So what’s stopping them? The big case that the Supreme Court decided today, New York State Rifle & Pistol v Bruen, had nothing to do with federal statutes. As far as can be seen in the Supreme Court’s filings, the Department of Justice didn’t bother with the case enough to enter any amici briefs in the case, either. The issue at hand — requiring otherwise qualified citizens to prove a need to bear arms in public — exists solely at the state level, since the federal government doesn’t issue permits on common firearms.
Regardless, someone at the DoJ thought this non-sequitur was a snappy comeback of sorts:
The Department of Justice today released the following statement from spokeswoman Dena Iverson following the Supreme Court’s decision in New York State Rifle & Pistol Association Inc., et al. v. Bruen, Superintendent of New York State Police, et al.:
“We respectfully disagree with the Court’s conclusion that the Second Amendment forbids New York’s reasonable requirement that individuals seeking to carry a concealed handgun must show that they need to do so for self-defense. The Department of Justice remains committed to saving innocent lives by enforcing and defending federal firearms laws, partnering with state, local and tribal authorities and using all legally available tools to tackle the epidemic of gun violence plaguing our communities.”
Did they just hear about this case this morning? If the DoJ had some input to give, it should have submitted its own amicus brief. One has to assume that they took a pass precisely because this case has literally nothing to do with federal law enforcement of statues currently on the books. In fact, Justice Samuel Alito made the only passing reference to federal statutes in the controlling opinion or concurrences, and then only to note tangentially that this decision doesn’t impact federal law:
The dissent cites statistics on children and adolescents killed by guns, see post, at 1, 4, but what does this have to do with the question whether an adult who is licensed to possess a handgun may be prohibited from carrying it outside the home? Our decision, as noted, does not expand the categories of people who may lawfully possess a gun, and federal law generally forbids the possession of a handgun by a person who is under the age of 18, 18 U. S. C. §§922(x)(2)–(5), and bars the sale of a handgun to anyone under the age of 21, §§922(b)(1), (c)(1).

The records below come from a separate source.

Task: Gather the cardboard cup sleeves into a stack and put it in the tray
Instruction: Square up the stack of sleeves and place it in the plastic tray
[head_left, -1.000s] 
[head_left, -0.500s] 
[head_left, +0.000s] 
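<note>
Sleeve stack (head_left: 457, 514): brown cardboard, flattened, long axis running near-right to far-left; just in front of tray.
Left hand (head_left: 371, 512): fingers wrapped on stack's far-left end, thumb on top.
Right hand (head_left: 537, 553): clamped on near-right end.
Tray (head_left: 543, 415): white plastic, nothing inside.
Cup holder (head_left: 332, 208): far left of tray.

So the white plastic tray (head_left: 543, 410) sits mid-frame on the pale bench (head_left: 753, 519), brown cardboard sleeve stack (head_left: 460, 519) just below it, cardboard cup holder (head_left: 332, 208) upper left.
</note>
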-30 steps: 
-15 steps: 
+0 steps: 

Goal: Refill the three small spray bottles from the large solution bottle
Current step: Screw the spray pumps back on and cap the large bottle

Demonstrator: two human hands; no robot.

Even Justice Stephen Breyer doesn’t mention anything about federal law enforcement in his dissent. At all. The Bruen case has literally nothing to do with the DoJ, at least not in its legitimate law-enforcement capacity.
So why push out this non-sequitur statement? Either Merrick Garland wants to be seen as somehow responsive to progressive hair-pulling over this limited and straightforward decision, or the White House wants Garland to put himself and his DoJ out there for support. Either way, it’s sheer political pander, but it does raise one point (via Twitchy):
Thank you Mitch McConnell for blocking Merrick Garland from being on the SCOTUS!!
— Señia (@SeniaVJ) June 23, 2022
This is an embarrassing take for a man whom Democrats posit as aggrieved for not getting confirmed to the Supreme Court, even if it came from one of Garland’s aides.
But if the DoJ is suddenly fired up to start “enforcing and defending federal firearms laws,” they can start by prosecuting people who try to game the background-check system despite being knowingly barred from firearms ownership. The GAO took note in 2018 of a lack of prosecutions for people who submit false applications. In 2017, the ATF referred 12,700 denied purchases (out of a total 112,090) for criminal investigation, but the DoJ only prosecuted twelve of them. The Free Beacon reported on the same issue in 2016, which eventually prompted the GAO review. Has this improved under Garland? I sincerely doubt it, but now would be a good time for the DoJ to produce the data on that question.
Besides that, Garland can also focus on enforcing federal law by finally enforcing 18 USC 1507, which makes demonstrating at the residence of a federal judge a felony. It certainly looks pretty strange to see the DoJ lecturing Supreme Court justices on enforcing the law when Garland and his team have been completely derelict in their duty to stop the intimidation campaigns aimed at these same justices. Strange, and entirely partisan.